References to failed treatment attempts appeared during the mid-twentieth century to psychotherapeutic, symptomatic, occupational, somatic, and pharmacological interventions [13-16]. Historically, the reports of inadequate efficacy had originally been directed towards treatments that appeared insufficient in some situations, but not to the condition itself. There was no intent to define a new disorder. Much effort originally centered on finding the right treatments for the right patient, activity that we should continue today [17-19]. TR schizophrenia (TRS), initially labeled therapy resistant or treatment refractory, has been discussed in the literature for more than 50 years [20,21]. TR (or refractory) depression (TRD) as a specific term first appeared in the 1970s [3,22], mostly, again, referring to “resistance” to a particular treatment, such as tricyclic antidepressants, for example [23]. During the 1990s, however, TRD became both an entity and a consistent term in the literature, though always with inconsistent criteria [24-26].
The many conceptions and definitions of TF include the National Institute of Mental Health contract study Sequenced Treatment Alternatives to Relieve Depression (STAR*D) [27], which used failure to achieve remission as the definition for TF. Remission refers to complete symptom resolution, with full functioning restored.
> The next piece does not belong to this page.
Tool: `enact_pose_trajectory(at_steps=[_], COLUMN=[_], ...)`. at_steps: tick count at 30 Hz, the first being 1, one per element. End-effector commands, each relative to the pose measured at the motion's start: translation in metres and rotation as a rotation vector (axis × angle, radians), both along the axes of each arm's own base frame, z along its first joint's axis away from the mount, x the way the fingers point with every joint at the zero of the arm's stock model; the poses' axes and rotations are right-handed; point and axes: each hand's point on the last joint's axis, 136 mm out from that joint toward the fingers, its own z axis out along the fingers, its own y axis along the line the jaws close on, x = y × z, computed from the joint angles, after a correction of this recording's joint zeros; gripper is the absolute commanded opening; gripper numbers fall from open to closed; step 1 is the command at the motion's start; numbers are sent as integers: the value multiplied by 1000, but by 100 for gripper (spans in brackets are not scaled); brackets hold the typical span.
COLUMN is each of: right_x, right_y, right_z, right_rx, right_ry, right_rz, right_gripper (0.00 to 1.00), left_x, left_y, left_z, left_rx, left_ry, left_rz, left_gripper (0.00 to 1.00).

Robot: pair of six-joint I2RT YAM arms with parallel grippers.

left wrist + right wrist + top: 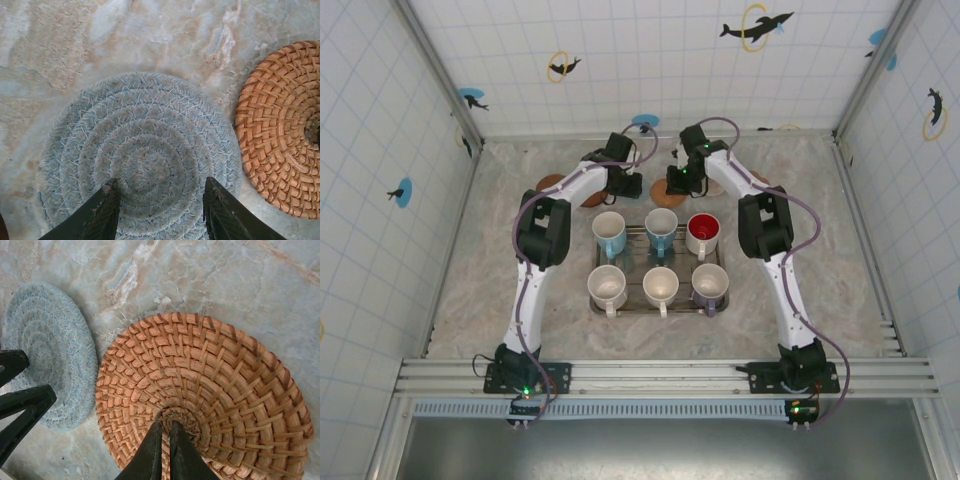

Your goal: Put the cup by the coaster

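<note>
A marbled table [470, 290], walled in by white tiles [620, 90] dotted with dolphin stickers [757, 25], carries the whole scene. The left arm [542, 235] and right arm [765, 228] rise from the near edge and reach to the far side, flanking a metal tray [682, 262] at the table's middle. Six cups stand upright in the tray in two rows of three. The far row holds a white cup with a blue inside [610, 234], a pale blue cup [661, 228] and a red-lined cup [704, 232]. The near row holds a cream cup [608, 286], a second cream cup [660, 287] and a lavender cup [710, 286]. Beyond the tray, a grey-blue braided coaster [140, 145] and a wicker coaster [215, 380] lie flat just beside each other, parted by a narrow strip of table. The left gripper [161, 182] hangs over the braided coaster, jaws spread and empty. The right gripper [167, 426] has its fingers pressed together, tips at the wicker coaster's woven hub; whether they pinch the weave cannot be told.
</note>
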Motion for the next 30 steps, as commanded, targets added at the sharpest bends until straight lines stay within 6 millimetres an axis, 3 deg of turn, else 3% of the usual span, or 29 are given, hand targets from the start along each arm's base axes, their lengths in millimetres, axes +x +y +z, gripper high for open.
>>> enact_pose_trajectory(at_steps=[1, 9, 10, 15, 24, 30], right_x=[4, 16, 17, 26, 49, 59], right_y=[1, -7, -9, -34, -94, -116], right_z=[25, 59, 65, 79, 64, 45], right_rx=[8, 35, 40, 22, -48, -58], right_ry=[-24, -81, -89, -117, -113, -89], right_rz=[0, -17, -19, -48, -135, -180], right_gripper=[13, 16, 16, 18, 18, 24], left_x=[-26, -16, -12, 0, 2, -8], left_y=[0, 0, -1, -4, -7, -25], left_z=[-1, 15, 38, 63, 101, 152], left_rx=[12, 12, -4, -21, -74, -250], left_ry=[87, 41, -3, -62, -120, -191], left_rz=[-16, 4, 5, 12, 31, -11], left_gripper=[46, 47, 47, 48, 48, 48])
Recall that by response, we mean a partial reduction in symptoms as measured by peer-reviewed clinical scales [28,29], although there is still no fully agreed-upon threshold. There are, of course, patients who have what may be termed a partial response, with some improvement, yet do not meet the criteria for response and require additional treatment [30].
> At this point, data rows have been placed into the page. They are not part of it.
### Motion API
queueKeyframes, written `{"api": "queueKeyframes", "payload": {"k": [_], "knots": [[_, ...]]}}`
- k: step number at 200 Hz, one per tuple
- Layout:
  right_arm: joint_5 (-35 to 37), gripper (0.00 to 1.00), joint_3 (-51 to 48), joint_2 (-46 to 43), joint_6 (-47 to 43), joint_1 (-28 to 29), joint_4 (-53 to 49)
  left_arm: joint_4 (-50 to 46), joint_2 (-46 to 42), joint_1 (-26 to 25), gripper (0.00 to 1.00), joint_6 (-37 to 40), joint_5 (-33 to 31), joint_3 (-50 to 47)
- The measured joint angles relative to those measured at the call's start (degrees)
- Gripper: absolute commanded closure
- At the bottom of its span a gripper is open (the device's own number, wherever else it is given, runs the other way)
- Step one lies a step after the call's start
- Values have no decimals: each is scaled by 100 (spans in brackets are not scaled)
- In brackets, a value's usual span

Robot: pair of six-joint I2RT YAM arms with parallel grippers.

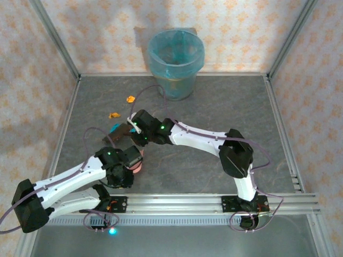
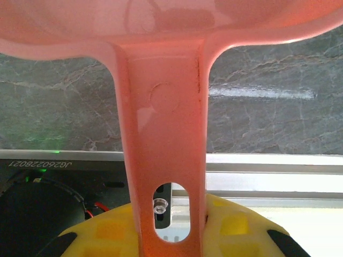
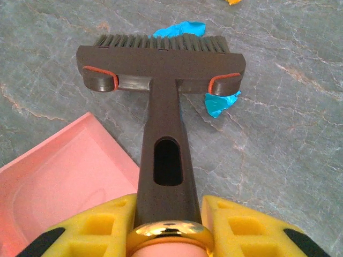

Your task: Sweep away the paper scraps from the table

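Note:
My right gripper (image 3: pixel 169 214) is shut on the handle of a dark brown brush (image 3: pixel 161 64), whose bristles rest on the table (image 3: pixel 278 150). A cyan paper scrap (image 3: pixel 179 28) lies just beyond the bristles. Another cyan scrap (image 3: pixel 221 101) pokes out under the brush head's right end. An orange scrap (image 3: pixel 233 1) lies further off. My left gripper (image 2: pixel 169 225) is shut on the handle of the pink dustpan (image 2: pixel 161 134), whose pan (image 3: pixel 64 176) lies just left of the brush. In the top view two orange scraps (image 1: pixel 129 98) (image 1: pixel 113 115) and a cyan one (image 1: pixel 114 127) lie left of centre.
A translucent blue-lined bin (image 1: pixel 176 56) stands at the back middle of the table (image 1: pixel 225 107). An aluminium frame (image 1: pixel 214 203) runs along the near edge and up both sides. Patterned walls close off the back and the sides.

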Motion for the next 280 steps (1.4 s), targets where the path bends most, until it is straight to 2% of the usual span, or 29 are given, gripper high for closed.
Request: {"api": "queueKeyframes", "payload": {"k": [90, 182, 244, 280], "knots": [[407, 100, -739, -968, 448, 2, -960, 402, 686, 0, 100, -120, -138, -13], [354, 100, -1770, -2216, 929, -31, -1349, 737, 1410, 0, 100, 61, -330, 208], [-114, 100, -2350, -3106, 1543, -772, -1209, 839, 1882, 0, 100, 413, -332, 573], [-216, 100, -2363, -3228, 1862, -1104, -944, 918, 2164, 0, 100, 605, -326, 658]]}}
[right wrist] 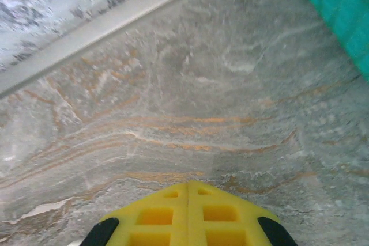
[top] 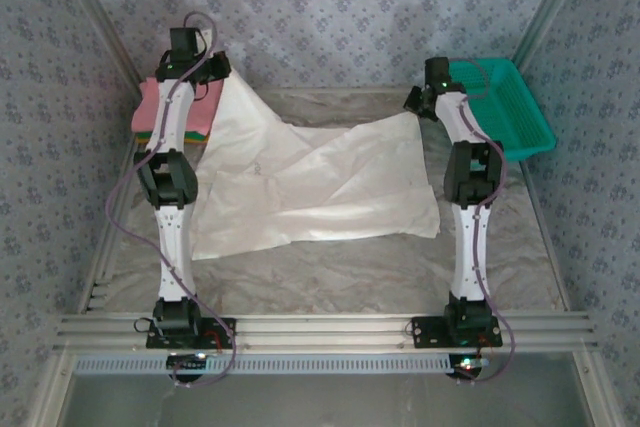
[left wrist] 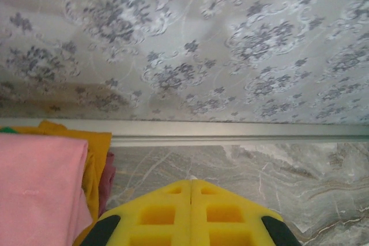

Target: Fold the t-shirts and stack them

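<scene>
a white t-shirt (top: 310, 182) lies spread and creased across the middle of the marbled table (top: 330, 267), between the two arms. its far left corner rises in a peak to the left gripper (top: 217, 69), and its far right corner reaches the right gripper (top: 413, 101), so the far edge sags between them while the near hem rests flat on the table.

in the left wrist view the left gripper (left wrist: 191, 181) has its yellow fingers (left wrist: 158, 214) pressed together along a thin seam, with a small white tip of cloth showing at the very end. it looks to be pinching the shirt's corner. the right gripper (right wrist: 188, 184) also has its yellow fingers (right wrist: 222, 214) pressed tight, held low over the bare marbled surface. the cloth between them is hard to make out from the wrist, though the overhead view puts the shirt's corner right at its tip.

at the far left corner of the table, just beside the left gripper, sits a pile of folded shirts. the pink shirt (left wrist: 40, 188) is on top, an orange shirt (left wrist: 99, 154) lies under it, and a sliver of the green shirt (top: 207, 134) shows at the pile's edge. a teal basket (top: 505, 107) stands at the far right corner, close to the right gripper, and its edge (right wrist: 340, 10) shows from that wrist.
</scene>
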`<state>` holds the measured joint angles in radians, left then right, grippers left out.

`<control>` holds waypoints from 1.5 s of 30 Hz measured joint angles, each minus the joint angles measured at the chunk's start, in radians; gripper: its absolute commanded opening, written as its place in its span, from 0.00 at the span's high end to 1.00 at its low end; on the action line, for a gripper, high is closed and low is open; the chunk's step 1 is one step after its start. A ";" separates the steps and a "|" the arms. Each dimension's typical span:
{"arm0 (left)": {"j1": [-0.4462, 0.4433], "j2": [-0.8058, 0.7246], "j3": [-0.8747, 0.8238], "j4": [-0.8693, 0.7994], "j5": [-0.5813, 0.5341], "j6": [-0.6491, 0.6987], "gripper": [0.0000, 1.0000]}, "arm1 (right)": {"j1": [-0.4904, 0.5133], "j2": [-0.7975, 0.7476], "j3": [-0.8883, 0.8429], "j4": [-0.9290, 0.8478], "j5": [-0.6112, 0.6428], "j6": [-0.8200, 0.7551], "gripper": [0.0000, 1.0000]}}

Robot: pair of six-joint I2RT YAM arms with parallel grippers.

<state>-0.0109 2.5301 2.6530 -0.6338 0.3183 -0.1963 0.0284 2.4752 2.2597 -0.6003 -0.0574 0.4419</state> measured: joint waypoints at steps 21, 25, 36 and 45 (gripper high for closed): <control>-0.028 -0.530 -0.877 0.370 -0.080 0.206 1.00 | -0.022 -0.176 -0.220 0.108 -0.014 -0.189 1.00; -0.027 -0.610 -1.023 0.416 -0.121 0.242 1.00 | -0.021 -0.192 -0.265 0.171 -0.037 -0.208 1.00; -0.028 -0.949 -1.429 0.604 -0.281 0.293 1.00 | -0.033 -0.318 -0.513 0.291 -0.037 -0.254 1.00; -0.003 -0.993 -1.573 0.671 -0.387 0.278 1.00 | -0.036 -0.405 -0.610 0.373 -0.031 -0.272 1.00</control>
<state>-0.0139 1.5368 1.0798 0.0372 -0.0689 0.0814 -0.0078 2.0705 1.6493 -0.2268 -0.0887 0.1699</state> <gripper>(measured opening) 0.041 0.059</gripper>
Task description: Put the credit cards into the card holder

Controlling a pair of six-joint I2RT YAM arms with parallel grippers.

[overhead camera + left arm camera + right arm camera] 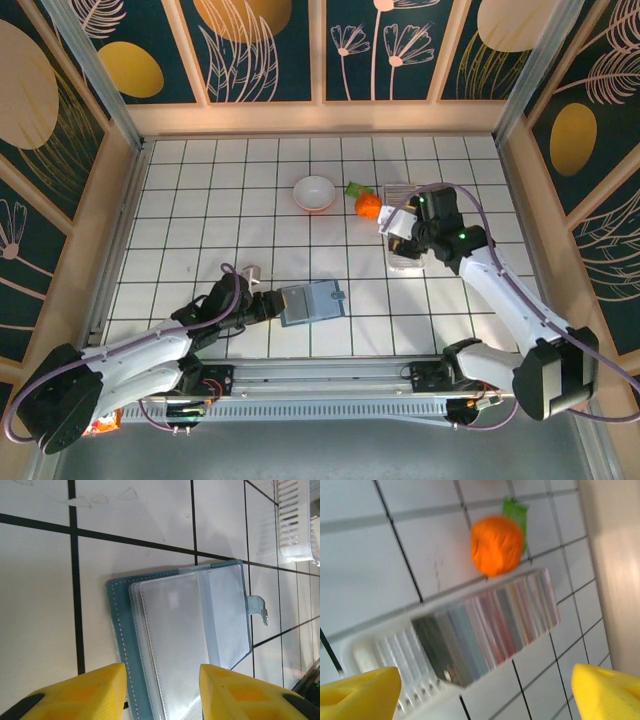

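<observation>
The card holder (312, 302) lies open and flat on the tiled table, teal with clear plastic sleeves (185, 630) facing up. My left gripper (268, 305) sits at its left edge. Its yellow jaws (161, 667) stand apart over the holder's near end and grip nothing. The credit cards (490, 620) stand edge-on as a striped, many-coloured stack in a white slotted tray (385, 647). My right gripper (398, 232) hovers over that tray, its jaws (485, 672) wide open with nothing between them. This view is blurred.
An orange ball with a green leaf (368, 205) lies just left of the tray (408, 262). A white bowl (314, 192) stands further left. A small pale object (250, 270) lies near the left arm. Wooden walls fence in the table.
</observation>
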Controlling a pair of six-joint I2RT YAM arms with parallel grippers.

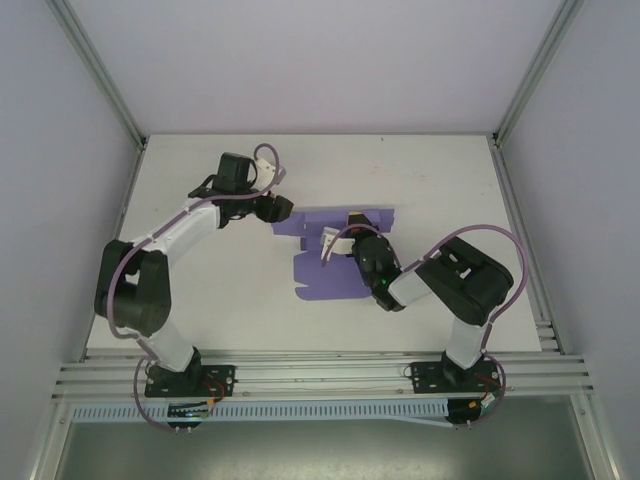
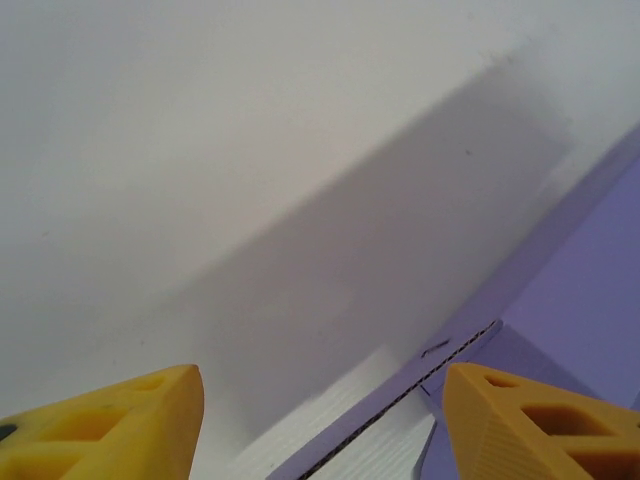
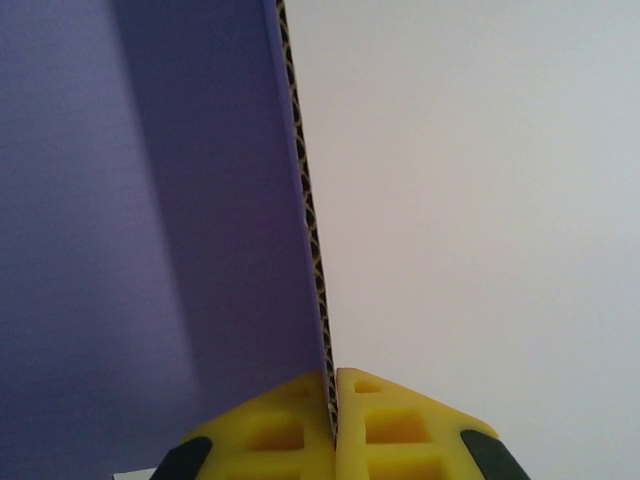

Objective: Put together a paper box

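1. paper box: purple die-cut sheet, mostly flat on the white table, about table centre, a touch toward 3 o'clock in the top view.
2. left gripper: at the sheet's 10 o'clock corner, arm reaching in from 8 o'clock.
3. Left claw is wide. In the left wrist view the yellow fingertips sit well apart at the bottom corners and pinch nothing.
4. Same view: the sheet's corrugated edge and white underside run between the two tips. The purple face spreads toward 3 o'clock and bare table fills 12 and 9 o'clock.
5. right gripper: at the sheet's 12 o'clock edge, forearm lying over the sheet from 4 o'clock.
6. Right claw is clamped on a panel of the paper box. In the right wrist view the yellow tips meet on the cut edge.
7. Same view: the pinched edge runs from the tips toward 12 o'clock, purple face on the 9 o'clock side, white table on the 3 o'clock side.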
Since the STAR*D study, it is more common to see TRD “diagnosed” following the failure of two attempts at pharmacological treatment. Occasionally, however, only one trial is considered adequate, such as with the pivotal study and indication for transcranial magnetic stimulation [12,31,32]. Again, psychotherapeutic treatments are seldom included in definitions or staging criteria, which themselves have also not been adequately assessed for predictive value, largely because of their heterogeneity [2,10,33,34]. Also inherent in any discussion of TF and the concept of TR is the necessity of restricting their application, withholding their use in conditions we do not currently expect to treat successfully. Cases of schizophrenia and obsessive-compulsive disorder (OCD) are particularly difficult to label as TR because we do not currently expect any treatment to result in a full remission [6,35,36]. It appears useful to restrict cases of distinct TF (and any consideration of TR) to exclude irreversible medical conditions for which there is currently no fully effective or sustainable treatment for any patient with the diagnosis.
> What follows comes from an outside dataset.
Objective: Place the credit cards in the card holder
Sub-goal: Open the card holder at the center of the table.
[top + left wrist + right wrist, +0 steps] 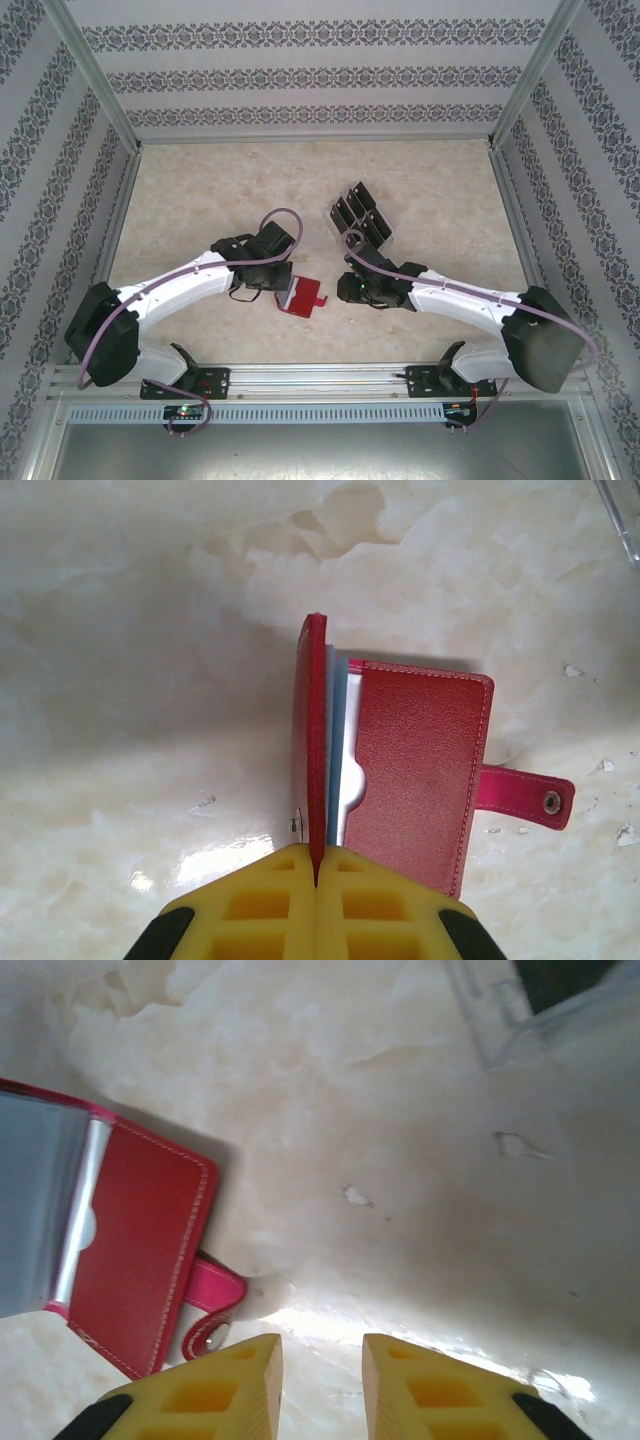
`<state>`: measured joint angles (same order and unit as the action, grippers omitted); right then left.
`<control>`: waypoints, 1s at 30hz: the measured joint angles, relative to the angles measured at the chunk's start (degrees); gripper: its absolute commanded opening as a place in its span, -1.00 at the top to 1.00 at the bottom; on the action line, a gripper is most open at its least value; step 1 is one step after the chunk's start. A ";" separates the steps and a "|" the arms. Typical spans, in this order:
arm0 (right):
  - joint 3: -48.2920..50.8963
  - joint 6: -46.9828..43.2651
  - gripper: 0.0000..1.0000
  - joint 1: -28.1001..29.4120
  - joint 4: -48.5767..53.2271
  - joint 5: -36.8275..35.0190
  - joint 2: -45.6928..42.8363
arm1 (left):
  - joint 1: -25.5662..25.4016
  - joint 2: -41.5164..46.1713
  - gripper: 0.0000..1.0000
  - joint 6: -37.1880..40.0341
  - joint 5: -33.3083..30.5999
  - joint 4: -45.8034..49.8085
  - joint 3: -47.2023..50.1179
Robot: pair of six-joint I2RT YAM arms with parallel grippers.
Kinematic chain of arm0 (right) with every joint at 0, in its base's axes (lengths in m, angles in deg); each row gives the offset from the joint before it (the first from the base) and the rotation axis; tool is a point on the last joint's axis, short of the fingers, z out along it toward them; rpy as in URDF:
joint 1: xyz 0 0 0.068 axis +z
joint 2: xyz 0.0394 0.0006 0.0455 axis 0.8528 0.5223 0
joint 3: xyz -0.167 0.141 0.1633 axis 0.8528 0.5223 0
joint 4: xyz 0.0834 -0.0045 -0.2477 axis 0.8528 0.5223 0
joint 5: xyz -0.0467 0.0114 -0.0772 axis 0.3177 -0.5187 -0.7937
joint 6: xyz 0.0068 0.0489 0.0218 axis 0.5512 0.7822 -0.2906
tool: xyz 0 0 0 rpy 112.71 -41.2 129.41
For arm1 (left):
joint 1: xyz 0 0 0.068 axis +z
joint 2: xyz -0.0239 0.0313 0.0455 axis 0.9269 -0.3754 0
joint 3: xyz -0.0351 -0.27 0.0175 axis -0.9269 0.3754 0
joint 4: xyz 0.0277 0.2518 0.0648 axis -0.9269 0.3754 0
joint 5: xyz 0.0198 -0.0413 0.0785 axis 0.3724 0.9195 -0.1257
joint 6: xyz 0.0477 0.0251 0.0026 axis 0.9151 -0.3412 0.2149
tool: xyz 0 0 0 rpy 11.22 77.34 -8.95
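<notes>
Card holder [420, 770], tab [525, 798] rightward, cover [312, 740] upright, clamped by left gripper [316, 878]; right gripper [322, 1380] apart.

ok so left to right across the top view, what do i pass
left pincer → card holder, one cover clamped in it → right pincer, open; the clear rack of credit cards overlaps the right pincer, so left out

On a pale marbled table [200, 190], a red wallet [300, 298] was laid half open; a clear rack [500, 1020] was set nearby.
</notes>
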<state>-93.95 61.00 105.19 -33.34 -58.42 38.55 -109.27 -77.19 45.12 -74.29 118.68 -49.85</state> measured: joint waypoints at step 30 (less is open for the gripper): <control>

How the focus on “resistance” changed from inadequate or suboptimal treatment to a recalcitrant disorder is not clear. We have always observed through outcome studies that not everyone responds to or remits from treatments that are commonly considered effective. Perhaps the word “resistant” itself distorted the context, implying the failure of a condition to accept the treatment, rather than that the treatment itself evidenced less broad efficacy than we had euphemistically expected. This represents a prime example of reification—believing that our concept of TR matches a concrete reality. And concepts generated by some, especially those in authority, influence the conclusions of others [37]. With TR, we have created a meme in the original, evolutionary sense—a system of behavior that is passed from person to person by imitation [38-40]. What is clear is that this change has damaged our critical thinking about treatment.
When we apply treatments that are not effective, this is useful data. We can use this information to alter our working model of the problem (i.e., diagnosis) and creatively consider new, more specific treatments for a new paradigm. We find success in our efforts to help our patients when we question our initial assessments repeatedly, particularly when guided by such new information from TF. When a treatment fails, we must examine the nature of our assault on the clinical challenge, as well as the target. Systematic errors, though always to be expected, are nevertheless too often ignored, leading to additional misleading predictions [41].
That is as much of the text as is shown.